What the task requires - Keep every line in which "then" occurs and drop the rest of the data.

Data provided -
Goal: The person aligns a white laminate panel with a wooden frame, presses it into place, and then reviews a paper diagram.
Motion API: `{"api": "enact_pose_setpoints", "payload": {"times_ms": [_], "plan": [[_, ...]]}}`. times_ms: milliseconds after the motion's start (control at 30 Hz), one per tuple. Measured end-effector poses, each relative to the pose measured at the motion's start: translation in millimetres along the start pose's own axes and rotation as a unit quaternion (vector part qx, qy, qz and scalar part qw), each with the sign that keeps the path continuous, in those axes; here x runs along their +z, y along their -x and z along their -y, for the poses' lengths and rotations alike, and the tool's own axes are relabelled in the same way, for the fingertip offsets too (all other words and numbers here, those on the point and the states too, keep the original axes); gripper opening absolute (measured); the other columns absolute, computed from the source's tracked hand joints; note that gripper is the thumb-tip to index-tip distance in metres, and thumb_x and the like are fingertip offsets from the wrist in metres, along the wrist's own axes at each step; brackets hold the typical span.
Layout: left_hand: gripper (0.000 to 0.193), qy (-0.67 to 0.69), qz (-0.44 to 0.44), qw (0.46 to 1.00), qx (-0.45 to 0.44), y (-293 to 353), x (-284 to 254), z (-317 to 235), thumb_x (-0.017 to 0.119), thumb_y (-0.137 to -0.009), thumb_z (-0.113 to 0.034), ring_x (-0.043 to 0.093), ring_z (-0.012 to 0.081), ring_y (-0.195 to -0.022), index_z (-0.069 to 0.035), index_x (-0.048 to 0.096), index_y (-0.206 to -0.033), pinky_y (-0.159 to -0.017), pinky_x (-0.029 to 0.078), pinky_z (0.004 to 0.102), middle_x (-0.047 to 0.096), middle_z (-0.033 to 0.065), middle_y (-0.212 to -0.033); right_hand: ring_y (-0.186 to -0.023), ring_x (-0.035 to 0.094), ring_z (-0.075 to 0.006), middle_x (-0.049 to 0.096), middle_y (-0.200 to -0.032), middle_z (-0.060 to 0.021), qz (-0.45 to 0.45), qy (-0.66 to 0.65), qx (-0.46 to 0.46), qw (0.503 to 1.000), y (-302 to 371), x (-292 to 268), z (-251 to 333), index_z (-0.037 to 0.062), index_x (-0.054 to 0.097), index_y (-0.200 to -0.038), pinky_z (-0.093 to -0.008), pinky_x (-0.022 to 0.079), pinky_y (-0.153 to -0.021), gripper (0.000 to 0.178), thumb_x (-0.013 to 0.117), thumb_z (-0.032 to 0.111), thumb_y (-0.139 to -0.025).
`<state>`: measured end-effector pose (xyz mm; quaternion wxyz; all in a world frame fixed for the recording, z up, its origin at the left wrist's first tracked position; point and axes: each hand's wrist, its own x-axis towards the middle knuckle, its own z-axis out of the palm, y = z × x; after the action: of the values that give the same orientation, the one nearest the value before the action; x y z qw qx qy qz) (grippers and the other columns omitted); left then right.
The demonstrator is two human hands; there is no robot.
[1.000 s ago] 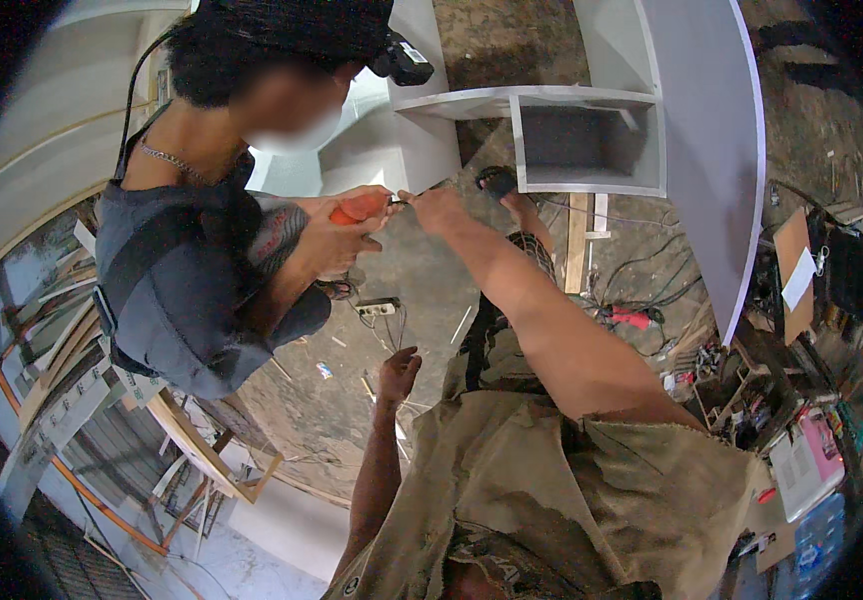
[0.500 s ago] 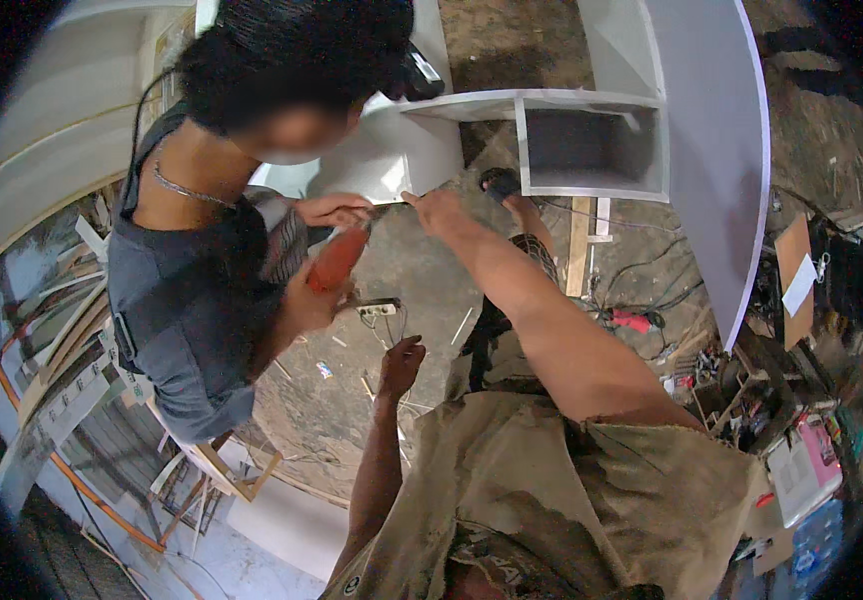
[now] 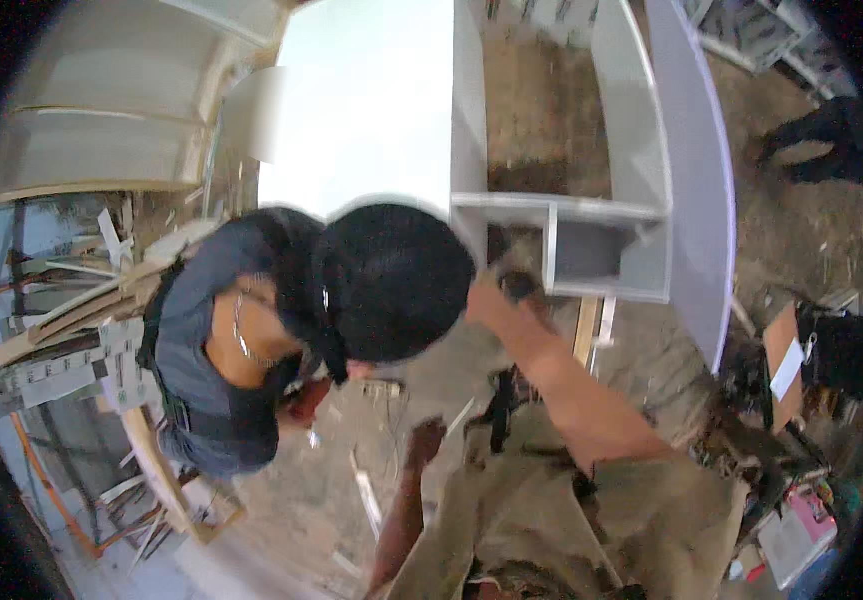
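My right arm stretches forward to the white cabinet [image 3: 607, 293], a long frame with a small open compartment. My right hand [image 3: 482, 302] is beside its near end; the co-worker's black-capped head [image 3: 397, 285] hides its fingers and whatever they touch. Lower down, my left hand [image 3: 426, 442] hangs over the floor, blurred, its fingers curled in with nothing visible in them. The co-worker leans in from the left, head low between my arm and the white panel [image 3: 372, 110]. A red tool [image 3: 307, 408] shows partly below the co-worker's head.
A power strip [image 3: 384, 388] and wood offcuts [image 3: 367, 500] lie on the floor. On the right stands a tall curved white panel [image 3: 697, 170], with clutter and a brown board [image 3: 783, 360] near it. Scrap strips [image 3: 72, 315] are piled at left. Another person's dark-clad legs [image 3: 817, 140] show far right.
The view has shifted, bringing more of the white panel into sight. The co-worker's head has dropped and moved right, covering my right hand's fingers. The co-worker's red tool is now mostly hidden.
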<state>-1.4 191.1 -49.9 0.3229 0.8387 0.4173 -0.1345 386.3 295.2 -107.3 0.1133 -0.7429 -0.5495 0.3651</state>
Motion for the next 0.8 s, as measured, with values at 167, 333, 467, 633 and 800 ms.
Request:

Answer below -
Goal: The person aligns a white laminate panel with a wooden frame, presses it into place, and then reviews a paper diagram.
`<state>`: measured end-effector pose (xyz mm; quaternion wxyz; all in a world frame fixed for the recording, z up, its origin at the left wrist's first tracked position; point and axes: each hand's wrist, its own x-axis towards the middle knuckle, its own z-axis out of the palm, y = z × x; after the action: of the values that give the same orientation, the one nearest the value before the action; x y z qw qx qy qz) (grippers and the other columns omitted); left then right.

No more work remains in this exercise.